As with most things in life, there is a balance to be found and whether you are a complete ‘bare earth’ gardener, or a ‘relaxed messiness’ practitioner, depends on what you are growing and the kind of garden you have. A very formal garden, with well-kept lawns, clipped evergreens and strong structure, could be somewhat ‘let down’ by masses of brown herbaceous detritus and unruly stems diluting the ordered formality.
On the other hand, a garden with more ‘naturalistic’ aims would be a little pointless if the nature-friendly potential of the plantings is negated by a complete removal of all plant material for at least three months of the year. If your garden is large enough then the usual received wisdom, sometimes sticking to convention has its advantages, is to have your neat formal areas close to the house (no-one wants an unsightly ‘outside room’) and to graduate to a more relaxed, flowing, style in the more outlying areas.
Of course, if all else fails, then December is a good month to consider your garden and start making plans if you intend to make changes to its design and planting for the year ahead. The good news here is that if you want to impose more structure in your garden, in the form of a hedge or avenue of trees, then it’s bare-root planting season. As long as the ground isn’t frozen or waterlogged, obtaining trees and shrubs in their bare-root state is the most cost-effective means of obtaining them in quantity. Also, due to being soil and pot-less, they are able to be sent by post or courier so an internet search should yield any number of nurseries to provide whatever it is that takes your fancy.

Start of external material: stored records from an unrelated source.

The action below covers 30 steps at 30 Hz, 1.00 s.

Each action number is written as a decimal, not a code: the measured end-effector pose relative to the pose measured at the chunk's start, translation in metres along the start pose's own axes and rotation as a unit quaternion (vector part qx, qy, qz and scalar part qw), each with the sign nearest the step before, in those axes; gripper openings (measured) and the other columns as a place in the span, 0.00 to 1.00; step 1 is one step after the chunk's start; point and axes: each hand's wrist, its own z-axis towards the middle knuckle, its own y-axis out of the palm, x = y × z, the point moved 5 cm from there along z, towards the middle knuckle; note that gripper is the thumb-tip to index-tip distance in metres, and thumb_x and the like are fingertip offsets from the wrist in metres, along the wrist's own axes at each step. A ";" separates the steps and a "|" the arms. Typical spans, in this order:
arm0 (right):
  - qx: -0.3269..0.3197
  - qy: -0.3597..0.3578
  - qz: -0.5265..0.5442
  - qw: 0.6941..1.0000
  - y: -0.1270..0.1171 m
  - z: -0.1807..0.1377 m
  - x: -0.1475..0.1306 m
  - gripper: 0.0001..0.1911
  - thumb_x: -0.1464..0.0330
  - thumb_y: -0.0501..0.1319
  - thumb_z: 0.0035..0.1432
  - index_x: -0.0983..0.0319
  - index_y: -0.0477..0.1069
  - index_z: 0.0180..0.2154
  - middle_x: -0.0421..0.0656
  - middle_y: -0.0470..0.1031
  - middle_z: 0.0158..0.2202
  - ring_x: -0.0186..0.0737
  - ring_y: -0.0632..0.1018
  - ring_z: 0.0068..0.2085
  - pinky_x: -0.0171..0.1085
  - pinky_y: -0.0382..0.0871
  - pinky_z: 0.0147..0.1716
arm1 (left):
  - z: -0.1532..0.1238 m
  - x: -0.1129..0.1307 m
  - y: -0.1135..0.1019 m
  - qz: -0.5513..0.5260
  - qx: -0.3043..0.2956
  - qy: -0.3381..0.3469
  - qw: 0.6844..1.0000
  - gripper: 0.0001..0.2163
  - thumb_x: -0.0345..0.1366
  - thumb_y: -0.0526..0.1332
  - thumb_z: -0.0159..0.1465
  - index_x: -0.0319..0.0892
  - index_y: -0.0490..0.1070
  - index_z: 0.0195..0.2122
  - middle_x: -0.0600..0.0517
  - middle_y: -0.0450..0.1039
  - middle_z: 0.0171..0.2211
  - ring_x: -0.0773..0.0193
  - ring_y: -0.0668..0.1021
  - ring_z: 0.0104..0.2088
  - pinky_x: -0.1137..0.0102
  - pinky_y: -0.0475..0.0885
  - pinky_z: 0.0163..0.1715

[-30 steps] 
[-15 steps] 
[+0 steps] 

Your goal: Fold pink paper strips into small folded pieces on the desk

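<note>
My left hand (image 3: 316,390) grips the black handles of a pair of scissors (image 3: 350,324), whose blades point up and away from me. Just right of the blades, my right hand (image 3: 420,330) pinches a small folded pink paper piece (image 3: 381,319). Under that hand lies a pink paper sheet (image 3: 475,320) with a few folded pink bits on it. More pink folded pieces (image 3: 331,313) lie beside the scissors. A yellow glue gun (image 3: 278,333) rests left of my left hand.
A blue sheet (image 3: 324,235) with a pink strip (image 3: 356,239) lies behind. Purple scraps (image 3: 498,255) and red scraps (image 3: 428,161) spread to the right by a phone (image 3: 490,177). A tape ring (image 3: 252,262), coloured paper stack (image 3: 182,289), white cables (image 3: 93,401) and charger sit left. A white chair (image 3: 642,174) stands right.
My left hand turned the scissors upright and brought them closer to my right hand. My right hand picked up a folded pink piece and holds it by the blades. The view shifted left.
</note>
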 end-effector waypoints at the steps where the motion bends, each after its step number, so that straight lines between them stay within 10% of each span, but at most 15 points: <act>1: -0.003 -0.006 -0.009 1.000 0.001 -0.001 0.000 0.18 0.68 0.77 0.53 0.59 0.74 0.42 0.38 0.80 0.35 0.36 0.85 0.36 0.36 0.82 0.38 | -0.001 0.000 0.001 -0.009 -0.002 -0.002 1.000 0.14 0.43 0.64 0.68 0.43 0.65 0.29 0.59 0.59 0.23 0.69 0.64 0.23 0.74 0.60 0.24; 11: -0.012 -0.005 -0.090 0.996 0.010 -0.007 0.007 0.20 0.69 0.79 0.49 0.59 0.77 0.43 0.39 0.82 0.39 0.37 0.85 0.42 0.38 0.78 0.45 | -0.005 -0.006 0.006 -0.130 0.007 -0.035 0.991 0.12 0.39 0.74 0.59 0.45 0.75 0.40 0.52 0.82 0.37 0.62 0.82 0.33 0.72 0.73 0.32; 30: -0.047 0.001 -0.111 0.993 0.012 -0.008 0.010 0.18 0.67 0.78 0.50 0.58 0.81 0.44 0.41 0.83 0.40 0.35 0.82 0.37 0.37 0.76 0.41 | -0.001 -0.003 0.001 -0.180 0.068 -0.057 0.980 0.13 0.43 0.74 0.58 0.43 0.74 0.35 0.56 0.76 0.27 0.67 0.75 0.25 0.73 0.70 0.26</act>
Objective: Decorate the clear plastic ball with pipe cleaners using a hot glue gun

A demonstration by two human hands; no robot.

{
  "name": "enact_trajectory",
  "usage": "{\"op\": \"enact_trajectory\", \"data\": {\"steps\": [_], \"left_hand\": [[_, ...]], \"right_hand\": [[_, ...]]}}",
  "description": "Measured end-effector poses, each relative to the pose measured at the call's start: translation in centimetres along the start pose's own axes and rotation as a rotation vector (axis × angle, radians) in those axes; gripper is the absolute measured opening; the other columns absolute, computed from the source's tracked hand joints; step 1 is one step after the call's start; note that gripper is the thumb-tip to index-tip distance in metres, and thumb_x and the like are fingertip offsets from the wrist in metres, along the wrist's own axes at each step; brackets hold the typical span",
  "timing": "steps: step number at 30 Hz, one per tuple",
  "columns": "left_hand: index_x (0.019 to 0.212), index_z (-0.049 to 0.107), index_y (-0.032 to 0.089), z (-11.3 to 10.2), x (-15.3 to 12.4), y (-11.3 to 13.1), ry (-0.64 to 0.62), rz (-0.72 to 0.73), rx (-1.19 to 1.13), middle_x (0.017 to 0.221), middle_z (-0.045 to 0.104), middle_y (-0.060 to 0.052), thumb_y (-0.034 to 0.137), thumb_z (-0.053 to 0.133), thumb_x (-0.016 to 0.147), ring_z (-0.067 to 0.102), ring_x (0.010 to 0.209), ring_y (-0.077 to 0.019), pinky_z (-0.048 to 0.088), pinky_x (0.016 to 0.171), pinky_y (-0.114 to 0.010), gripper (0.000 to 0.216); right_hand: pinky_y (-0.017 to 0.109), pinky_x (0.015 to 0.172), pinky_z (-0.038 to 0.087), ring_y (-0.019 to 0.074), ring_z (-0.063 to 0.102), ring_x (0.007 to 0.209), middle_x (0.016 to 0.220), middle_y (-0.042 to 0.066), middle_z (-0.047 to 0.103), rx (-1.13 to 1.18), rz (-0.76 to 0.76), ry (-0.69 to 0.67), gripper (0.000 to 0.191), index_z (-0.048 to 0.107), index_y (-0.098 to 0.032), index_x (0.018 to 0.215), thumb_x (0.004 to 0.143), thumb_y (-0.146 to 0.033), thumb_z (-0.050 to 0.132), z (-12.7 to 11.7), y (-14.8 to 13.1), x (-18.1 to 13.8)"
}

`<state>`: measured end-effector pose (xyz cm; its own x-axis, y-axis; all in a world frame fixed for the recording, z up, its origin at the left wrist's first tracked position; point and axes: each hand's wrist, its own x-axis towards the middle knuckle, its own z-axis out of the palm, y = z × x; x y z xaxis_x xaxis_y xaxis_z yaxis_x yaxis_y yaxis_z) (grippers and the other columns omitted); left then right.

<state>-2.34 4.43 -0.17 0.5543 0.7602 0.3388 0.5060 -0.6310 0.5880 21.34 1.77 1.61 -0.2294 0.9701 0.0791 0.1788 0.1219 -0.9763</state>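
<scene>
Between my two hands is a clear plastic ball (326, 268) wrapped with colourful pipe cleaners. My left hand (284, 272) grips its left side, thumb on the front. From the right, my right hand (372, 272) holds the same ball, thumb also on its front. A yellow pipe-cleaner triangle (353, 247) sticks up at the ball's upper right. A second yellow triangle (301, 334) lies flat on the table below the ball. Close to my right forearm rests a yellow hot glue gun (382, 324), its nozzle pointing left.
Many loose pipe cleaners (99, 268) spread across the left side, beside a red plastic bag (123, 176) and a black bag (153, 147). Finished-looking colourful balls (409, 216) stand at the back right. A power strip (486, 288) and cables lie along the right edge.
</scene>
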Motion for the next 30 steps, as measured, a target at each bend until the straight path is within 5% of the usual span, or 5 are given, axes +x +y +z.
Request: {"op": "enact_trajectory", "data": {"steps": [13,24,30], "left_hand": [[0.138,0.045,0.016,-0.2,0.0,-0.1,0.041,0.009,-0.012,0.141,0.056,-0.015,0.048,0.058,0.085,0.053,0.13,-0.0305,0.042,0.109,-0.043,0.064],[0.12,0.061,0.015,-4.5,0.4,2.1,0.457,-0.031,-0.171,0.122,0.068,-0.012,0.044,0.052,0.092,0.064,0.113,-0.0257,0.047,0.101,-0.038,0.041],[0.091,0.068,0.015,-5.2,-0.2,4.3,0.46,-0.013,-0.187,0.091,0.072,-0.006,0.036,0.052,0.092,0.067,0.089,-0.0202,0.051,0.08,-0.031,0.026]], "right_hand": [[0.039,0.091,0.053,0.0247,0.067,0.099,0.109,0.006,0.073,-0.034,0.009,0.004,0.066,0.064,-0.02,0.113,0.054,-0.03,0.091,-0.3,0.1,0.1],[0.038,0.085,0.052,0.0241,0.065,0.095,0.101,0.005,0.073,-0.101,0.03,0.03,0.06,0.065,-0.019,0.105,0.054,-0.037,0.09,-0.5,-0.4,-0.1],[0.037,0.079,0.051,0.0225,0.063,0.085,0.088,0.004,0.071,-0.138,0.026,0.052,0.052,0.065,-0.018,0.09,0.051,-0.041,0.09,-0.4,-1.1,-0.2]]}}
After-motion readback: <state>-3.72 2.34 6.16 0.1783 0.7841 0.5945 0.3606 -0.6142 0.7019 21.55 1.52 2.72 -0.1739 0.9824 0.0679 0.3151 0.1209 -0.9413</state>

I spotted recently, along a quiet local lane, a hedge consisting largely of ‘Snowberry’ (Symphoricarous albus) which was particularly stunning this year because the good summer had ensured that every stem was adorned with a cluster of fat, gobstopper-sized, berries. It was looking positively festive as if miniature snowballs had been artfully affixed along its length. It may not be so bountiful if trimmed in a more formal manner but, when allowed to keep its extension growth until late winter, it should provide a welcome bejewelling from leaf-fall until the birds consume its bounty.
As a shrub it’s a bit of a dullard, and horribly out of fashion, but the sight of all those little snowballs, bouncing along the lane, took me right back to my Primary School and the alluring white berries that caught my imagination, as a five-year-old, in what was left of the school garden. I think I might order a dozen bare-root specimens and weave them into my existing mixed hedge……….Happy Christmas to me!!!